The goal of the** Self Organizing Maps** (SOM) is to use unsupervised machine learning to represent complex data in a low (e.g, 2D) dimensional space. They are actually types of artificial neural networks (ANNs), meaning that we are going to be talking about nodes, and a set of weights for each node, and our algorithm is going to find the optimal weights. If you have ever seen the reference to a “Kohonen” map or network, this is talking about the same thing, and just giving credit to the guy that came up with them, Mr. Teuvo Kohonen.

### How to Build a SOM

As with many algorithms, building a SOM involves training, and then mapping (or classifying a new input). Training comes by way of vector quantization. You can imagine that we start with a random set of centroids, and at each iteration, we select a point and find the centroid that it is closest to, and move that centroid a tiny bit toward the point. And after many iterations, the grid does a good job of approximating the data. An example (from wikipedia!) is shown below:

In the case of SOM, these “centroids” are called nodes or neurons, and with each node is an associated vector of weights.

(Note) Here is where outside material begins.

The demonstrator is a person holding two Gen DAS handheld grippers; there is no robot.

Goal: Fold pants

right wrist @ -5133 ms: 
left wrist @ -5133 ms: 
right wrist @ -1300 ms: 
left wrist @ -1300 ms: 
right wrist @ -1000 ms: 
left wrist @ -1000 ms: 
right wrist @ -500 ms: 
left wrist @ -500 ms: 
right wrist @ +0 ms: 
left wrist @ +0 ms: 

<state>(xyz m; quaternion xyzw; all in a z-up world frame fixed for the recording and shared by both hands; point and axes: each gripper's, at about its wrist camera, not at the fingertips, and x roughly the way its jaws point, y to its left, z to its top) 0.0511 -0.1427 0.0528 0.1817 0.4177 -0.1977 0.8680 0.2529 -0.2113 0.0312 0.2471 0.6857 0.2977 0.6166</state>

This vector of weights is nothing more than the current vector of feature values for the centroid. The simplest SOM algorithm starts with this vector initialized to be random, but there are better ways. Generally, training works as follows:

- Initialize weights
- Prepare your points to feed to the network!

For each point {

- Calculate the euclidean distance of the point to all nodes in the network. The closest one is called the “Best Matching Unit” (BMU)
- Adjust the weights of the BMU toward the input vector, as well as other points close in the SOM lattice (“close” as determined by some neighborhood function, a Gaussian function is a common choice) This neighborhood function should shrink with time so the weights converge to local estimates.

}

You would need to do this for many points, of course. At the end of your training, each node should be associated with some pattern in the data. To classify a new point, simply calculate its Euclidean distance to all nodes in the space, and the closest one wins. SOMs are cool because they are sort of like a non-linear form of PCA. Another way of achieving this goal is by way of multidimensional scaling, which aims to represent observation vectors in a lower space, but preserve the distances between them.